Section 3. Offering of Stock by the Underwriter . The Underwriter proposes to offer the Firm Stock for sale upon the terms and conditions set forth in the Prospectus.

     Section 4. Delivery of and Payment for the Stock . Delivery of and payment for the Firm Stock shall be made at the offices of Simpson Thacher & Bartlett LLP, 425 Lexington Avenue, New York, NY 10017, at 10:00 A.M., New York City time, on the fourth full business day following the date of this Agreement or at such other date or place as shall be determined by agreement between the Underwriter and the Company. This date and time are sometimes referred to as the “ First Delivery Date .” On the First Delivery Date, the Company shall deliver or cause to be delivered certificates representing the Firm Stock to the Underwriter for its account against payment to or upon the order of the Company of the purchase price by wire transfer in immediately available funds. Time shall be of the essence, and delivery at the time and place specified pursuant to this Agreement is a further condition of the obligation of the Underwriter hereunder. Upon delivery, the Firm Stock shall be registered in such names and in such denominations as the Underwriter shall request in writing not less than two full business days prior to the First Delivery Date. For the purpose of expediting the checking and packaging of the certificates for the Firm Stock, the Company shall make the certificates representing the Firm Stock available for inspection by the Underwriter in New York, New York, not later than 2:00 P.M., New York City time, on the business day prior to the First Delivery Date.
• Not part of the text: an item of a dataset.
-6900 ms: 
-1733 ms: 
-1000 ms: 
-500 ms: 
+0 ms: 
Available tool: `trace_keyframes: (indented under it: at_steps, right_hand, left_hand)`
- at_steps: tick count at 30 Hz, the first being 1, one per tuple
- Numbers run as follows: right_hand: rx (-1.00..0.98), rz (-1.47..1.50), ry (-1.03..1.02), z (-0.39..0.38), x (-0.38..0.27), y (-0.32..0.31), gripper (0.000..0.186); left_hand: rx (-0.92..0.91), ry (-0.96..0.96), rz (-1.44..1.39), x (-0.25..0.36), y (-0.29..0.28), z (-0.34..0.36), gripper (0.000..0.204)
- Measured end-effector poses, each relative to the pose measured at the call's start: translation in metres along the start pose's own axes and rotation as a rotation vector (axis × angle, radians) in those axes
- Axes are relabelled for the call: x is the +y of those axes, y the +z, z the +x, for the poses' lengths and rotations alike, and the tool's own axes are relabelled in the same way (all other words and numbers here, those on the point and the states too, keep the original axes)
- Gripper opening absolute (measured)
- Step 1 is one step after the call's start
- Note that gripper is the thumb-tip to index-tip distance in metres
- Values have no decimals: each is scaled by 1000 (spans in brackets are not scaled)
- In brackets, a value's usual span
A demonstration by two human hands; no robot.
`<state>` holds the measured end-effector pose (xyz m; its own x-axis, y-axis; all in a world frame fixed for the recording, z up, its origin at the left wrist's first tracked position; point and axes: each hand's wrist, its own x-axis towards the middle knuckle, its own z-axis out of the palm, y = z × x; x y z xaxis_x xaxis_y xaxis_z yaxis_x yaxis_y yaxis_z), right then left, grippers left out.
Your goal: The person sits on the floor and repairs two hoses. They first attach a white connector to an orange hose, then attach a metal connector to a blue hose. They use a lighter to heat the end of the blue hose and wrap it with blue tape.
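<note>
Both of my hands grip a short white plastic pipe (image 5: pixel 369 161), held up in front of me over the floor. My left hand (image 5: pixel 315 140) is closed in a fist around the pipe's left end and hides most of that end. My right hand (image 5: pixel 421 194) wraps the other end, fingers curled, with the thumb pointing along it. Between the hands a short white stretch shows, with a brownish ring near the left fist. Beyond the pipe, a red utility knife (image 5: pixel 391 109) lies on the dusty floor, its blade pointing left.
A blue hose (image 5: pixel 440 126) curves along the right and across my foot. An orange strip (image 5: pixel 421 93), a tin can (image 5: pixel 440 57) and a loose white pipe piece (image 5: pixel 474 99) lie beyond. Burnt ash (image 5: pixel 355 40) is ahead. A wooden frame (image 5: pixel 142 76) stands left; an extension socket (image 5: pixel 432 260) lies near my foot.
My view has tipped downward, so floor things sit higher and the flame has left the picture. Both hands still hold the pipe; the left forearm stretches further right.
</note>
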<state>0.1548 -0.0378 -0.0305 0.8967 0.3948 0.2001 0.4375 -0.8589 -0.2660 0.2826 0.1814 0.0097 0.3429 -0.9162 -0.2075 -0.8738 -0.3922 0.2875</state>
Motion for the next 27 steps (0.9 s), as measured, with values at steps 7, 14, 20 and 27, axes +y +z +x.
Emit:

     The option granted in Section 2 will expire at the close of business on the 30th day after the date of this Agreement and may be exercised in whole or in part from time to time by written notice being given to the Company by the Underwriter. Such notice shall set forth the aggregate number of shares of Option Stock as to which the option is being exercised, the names in which the shares of Option Stock are to be registered, the denominations in which the shares of Option Stock are to be issued and the date and time, as determined by the Underwriter, when the shares of Option Stock are to be delivered; provided, however , that this date and time shall not be earlier than the First Delivery Date nor earlier than the second business day after the date on which the option shall have been exercised nor later than the fifth business day after the date on which the option shall have been exercised. The date and time the shares of Option Stock are delivered are sometimes referred to as a “ Second Delivery Date ” and the First Delivery Date and any Second Delivery Date are sometimes each referred to as a “ Delivery Date ”.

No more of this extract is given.